Update Huozi-based model

Major update. Please try our new Huozi-based model, which is much better.
2025-12-06 06:26:48 +00:00 · 2023-08-07 21:46:05 +08:00
--- a/generate.py
+++ b/generate.py
@@ -5,7 +5,7 @@ import gradio as gr
 import torch
 import transformers
 from peft import PeftModel
-from transformers import GenerationConfig, LlamaForCausalLM, LlamaTokenizer
+from transformers import GenerationConfig, AutoModelForCausalLM, AutoTokenizer

 from utils.prompter import Prompter

@@ -34,9 +34,9 @@ def main(
    ), "Please specify a --base_model, e.g. --base_model='decapoda-research/llama-7b-hf'"

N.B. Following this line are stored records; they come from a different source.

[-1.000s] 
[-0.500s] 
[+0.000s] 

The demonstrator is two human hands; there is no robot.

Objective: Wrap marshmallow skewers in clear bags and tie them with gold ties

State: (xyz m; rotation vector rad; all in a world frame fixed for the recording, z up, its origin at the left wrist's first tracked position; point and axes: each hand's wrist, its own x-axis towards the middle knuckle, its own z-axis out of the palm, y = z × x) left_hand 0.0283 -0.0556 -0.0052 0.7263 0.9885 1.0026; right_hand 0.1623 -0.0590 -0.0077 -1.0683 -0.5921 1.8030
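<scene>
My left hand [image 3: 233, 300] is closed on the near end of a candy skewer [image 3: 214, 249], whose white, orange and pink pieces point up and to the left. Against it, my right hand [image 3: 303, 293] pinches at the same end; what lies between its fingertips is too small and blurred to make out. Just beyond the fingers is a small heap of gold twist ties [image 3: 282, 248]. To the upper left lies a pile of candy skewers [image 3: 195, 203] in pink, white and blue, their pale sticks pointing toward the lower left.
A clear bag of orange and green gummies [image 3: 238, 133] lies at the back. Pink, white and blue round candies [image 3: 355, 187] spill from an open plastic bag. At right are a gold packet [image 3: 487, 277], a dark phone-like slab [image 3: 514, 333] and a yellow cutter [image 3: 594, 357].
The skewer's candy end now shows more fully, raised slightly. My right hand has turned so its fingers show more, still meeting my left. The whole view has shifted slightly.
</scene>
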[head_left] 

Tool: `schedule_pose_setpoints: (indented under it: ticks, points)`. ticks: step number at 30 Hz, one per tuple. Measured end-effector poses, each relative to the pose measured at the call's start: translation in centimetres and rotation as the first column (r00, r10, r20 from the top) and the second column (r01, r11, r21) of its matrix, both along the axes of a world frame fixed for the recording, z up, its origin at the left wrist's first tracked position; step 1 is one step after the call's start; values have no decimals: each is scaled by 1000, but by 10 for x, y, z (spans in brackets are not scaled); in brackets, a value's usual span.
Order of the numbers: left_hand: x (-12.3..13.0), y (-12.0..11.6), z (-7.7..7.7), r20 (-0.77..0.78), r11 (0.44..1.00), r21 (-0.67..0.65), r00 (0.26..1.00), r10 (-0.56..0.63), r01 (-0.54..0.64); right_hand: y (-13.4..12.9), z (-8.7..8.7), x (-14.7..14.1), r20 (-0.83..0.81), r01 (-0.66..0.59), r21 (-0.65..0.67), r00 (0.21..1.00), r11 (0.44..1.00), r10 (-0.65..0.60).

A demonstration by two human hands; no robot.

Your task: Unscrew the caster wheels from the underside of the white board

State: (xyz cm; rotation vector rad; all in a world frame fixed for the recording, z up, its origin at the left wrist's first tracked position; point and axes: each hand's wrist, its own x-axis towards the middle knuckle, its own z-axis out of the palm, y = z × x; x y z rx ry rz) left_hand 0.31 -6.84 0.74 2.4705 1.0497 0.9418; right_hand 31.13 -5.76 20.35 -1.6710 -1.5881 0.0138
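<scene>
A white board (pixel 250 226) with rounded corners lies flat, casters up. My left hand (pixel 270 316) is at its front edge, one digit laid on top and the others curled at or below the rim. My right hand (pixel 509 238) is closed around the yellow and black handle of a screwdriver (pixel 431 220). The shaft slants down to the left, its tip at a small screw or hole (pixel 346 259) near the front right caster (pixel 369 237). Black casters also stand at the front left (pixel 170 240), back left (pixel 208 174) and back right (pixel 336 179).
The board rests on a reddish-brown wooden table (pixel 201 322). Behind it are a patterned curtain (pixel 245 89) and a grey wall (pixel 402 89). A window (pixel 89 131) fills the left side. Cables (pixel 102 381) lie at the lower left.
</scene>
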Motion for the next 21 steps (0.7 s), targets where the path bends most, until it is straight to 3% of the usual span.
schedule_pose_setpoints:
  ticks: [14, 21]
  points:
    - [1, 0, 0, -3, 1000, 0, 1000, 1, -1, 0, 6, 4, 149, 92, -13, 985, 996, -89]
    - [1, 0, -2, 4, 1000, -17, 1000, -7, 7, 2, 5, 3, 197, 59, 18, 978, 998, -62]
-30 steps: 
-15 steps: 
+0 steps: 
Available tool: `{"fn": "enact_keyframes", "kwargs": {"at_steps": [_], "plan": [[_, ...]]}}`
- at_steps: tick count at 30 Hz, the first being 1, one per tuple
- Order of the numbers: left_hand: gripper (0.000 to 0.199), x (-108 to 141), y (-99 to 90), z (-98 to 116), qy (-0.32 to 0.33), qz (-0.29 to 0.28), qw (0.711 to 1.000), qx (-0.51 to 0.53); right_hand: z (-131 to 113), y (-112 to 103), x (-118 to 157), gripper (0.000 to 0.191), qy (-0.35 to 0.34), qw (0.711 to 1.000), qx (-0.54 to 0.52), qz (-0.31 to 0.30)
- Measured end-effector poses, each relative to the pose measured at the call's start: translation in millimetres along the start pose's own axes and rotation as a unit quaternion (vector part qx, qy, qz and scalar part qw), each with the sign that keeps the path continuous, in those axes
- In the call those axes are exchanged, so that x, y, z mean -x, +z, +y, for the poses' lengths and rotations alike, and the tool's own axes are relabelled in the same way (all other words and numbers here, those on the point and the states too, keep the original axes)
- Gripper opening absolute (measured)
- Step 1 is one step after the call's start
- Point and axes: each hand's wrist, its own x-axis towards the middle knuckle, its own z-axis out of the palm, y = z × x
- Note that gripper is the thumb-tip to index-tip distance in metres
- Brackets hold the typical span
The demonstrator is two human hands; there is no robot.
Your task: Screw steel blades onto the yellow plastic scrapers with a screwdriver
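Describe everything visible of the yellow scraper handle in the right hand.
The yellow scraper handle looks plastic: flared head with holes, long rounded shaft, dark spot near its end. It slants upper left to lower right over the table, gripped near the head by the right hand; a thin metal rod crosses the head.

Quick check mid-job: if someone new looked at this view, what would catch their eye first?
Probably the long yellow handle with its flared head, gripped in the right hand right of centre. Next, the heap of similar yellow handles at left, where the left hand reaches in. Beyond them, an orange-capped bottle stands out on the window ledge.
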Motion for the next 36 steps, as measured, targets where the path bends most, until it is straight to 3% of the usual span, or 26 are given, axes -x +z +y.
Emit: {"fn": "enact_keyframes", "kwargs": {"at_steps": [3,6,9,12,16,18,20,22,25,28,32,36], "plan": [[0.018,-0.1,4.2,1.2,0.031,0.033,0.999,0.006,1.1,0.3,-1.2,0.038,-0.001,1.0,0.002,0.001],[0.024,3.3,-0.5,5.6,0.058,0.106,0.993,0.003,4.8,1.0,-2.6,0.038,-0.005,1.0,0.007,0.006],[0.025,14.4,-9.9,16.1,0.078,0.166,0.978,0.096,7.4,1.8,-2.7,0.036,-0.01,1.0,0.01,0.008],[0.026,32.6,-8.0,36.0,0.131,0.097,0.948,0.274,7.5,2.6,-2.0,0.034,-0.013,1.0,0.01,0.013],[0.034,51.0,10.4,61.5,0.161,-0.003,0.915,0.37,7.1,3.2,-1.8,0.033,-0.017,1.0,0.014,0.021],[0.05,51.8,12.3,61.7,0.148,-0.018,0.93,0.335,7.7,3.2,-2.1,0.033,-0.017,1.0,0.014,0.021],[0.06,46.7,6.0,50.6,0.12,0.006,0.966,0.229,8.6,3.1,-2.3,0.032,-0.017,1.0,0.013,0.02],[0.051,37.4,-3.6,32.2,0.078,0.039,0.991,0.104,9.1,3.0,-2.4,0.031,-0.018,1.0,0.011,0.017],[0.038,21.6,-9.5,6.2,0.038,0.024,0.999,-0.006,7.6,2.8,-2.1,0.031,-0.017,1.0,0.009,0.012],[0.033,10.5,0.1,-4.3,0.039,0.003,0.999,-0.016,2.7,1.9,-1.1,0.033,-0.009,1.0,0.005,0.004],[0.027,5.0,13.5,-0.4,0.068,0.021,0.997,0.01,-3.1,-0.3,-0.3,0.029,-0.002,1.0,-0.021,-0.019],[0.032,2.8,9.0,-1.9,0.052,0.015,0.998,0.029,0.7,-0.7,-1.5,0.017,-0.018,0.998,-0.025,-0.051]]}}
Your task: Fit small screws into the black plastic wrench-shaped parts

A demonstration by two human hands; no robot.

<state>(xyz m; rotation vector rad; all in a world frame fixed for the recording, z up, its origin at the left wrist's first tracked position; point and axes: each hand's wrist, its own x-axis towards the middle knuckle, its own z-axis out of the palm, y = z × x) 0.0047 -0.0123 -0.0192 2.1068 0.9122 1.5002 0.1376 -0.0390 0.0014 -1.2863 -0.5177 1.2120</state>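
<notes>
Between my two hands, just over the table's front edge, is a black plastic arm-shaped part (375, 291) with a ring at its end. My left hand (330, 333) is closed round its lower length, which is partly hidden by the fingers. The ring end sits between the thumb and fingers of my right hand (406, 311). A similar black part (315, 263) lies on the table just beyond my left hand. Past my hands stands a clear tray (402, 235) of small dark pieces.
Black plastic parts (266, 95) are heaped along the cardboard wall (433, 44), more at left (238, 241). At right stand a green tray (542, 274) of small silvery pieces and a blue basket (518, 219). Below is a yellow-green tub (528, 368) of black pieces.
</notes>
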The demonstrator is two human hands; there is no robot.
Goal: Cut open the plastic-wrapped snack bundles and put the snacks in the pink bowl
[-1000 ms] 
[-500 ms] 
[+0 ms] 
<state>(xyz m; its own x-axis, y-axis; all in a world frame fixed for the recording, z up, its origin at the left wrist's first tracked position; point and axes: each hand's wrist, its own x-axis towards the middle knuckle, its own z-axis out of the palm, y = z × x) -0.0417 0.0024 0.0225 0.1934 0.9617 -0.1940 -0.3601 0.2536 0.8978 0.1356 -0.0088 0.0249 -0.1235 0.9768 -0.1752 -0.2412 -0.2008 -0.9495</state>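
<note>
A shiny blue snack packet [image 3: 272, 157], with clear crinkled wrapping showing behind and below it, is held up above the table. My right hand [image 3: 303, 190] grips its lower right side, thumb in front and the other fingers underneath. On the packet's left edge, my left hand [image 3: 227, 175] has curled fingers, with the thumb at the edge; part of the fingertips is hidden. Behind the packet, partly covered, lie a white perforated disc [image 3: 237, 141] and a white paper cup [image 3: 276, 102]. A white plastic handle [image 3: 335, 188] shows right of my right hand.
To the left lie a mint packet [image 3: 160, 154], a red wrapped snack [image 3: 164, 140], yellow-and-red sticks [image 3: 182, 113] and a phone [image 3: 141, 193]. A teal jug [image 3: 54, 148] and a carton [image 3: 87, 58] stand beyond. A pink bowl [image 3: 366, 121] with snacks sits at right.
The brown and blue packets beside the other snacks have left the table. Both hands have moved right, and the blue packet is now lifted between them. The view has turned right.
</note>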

    prompter = Prompter(prompt_template)
-    tokenizer = LlamaTokenizer.from_pretrained(base_model)
+    tokenizer = AutoTokenizer.from_pretrained(base_model)
    if device == "cuda":
-        model = LlamaForCausalLM.from_pretrained(
+        model = AutoModelForCausalLM.from_pretrained(
            base_model,
            load_in_8bit=load_8bit,
            torch_dtype=torch.float16,
@@ -48,7 +48,7 @@ def main(
            torch_dtype=torch.float16,
        )
    elif device == "mps":
-        model = LlamaForCausalLM.from_pretrained(
+        model = AutoModelForCausalLM.from_pretrained(
            base_model,
            device_map={"": device},
            torch_dtype=torch.float16,
@@ -60,7 +60,7 @@ def main(
            torch_dtype=torch.float16,
        )
    else:
-        model = LlamaForCausalLM.from_pretrained(
+        model = AutoModelForCausalLM.from_pretrained(
            base_model, device_map={"": device}, low_cpu_mem_usage=True
        )
        model = PeftModel.from_pretrained(
@@ -144,8 +144,8 @@ def main(
                label="Output",
            )
        ],
-        title="🦙🌲 Alpaca-LoRA",
-        description="Alpaca-LoRA is a 7B-parameter LLaMA model finetuned to follow instructions. It is trained on the [Stanford Alpaca](https://github.com/tatsu-lab/stanford_alpaca) dataset and makes use of the Huggingface LLaMA implementation. For more information, please visit [the project's website](https://github.com/tloen/alpaca-lora).",  # noqa: E501
+        title="BenTsao",
+        description="",  # noqa: E501
    ).launch(server_name=server_name, share=share_gradio)
    # Old testing code follows.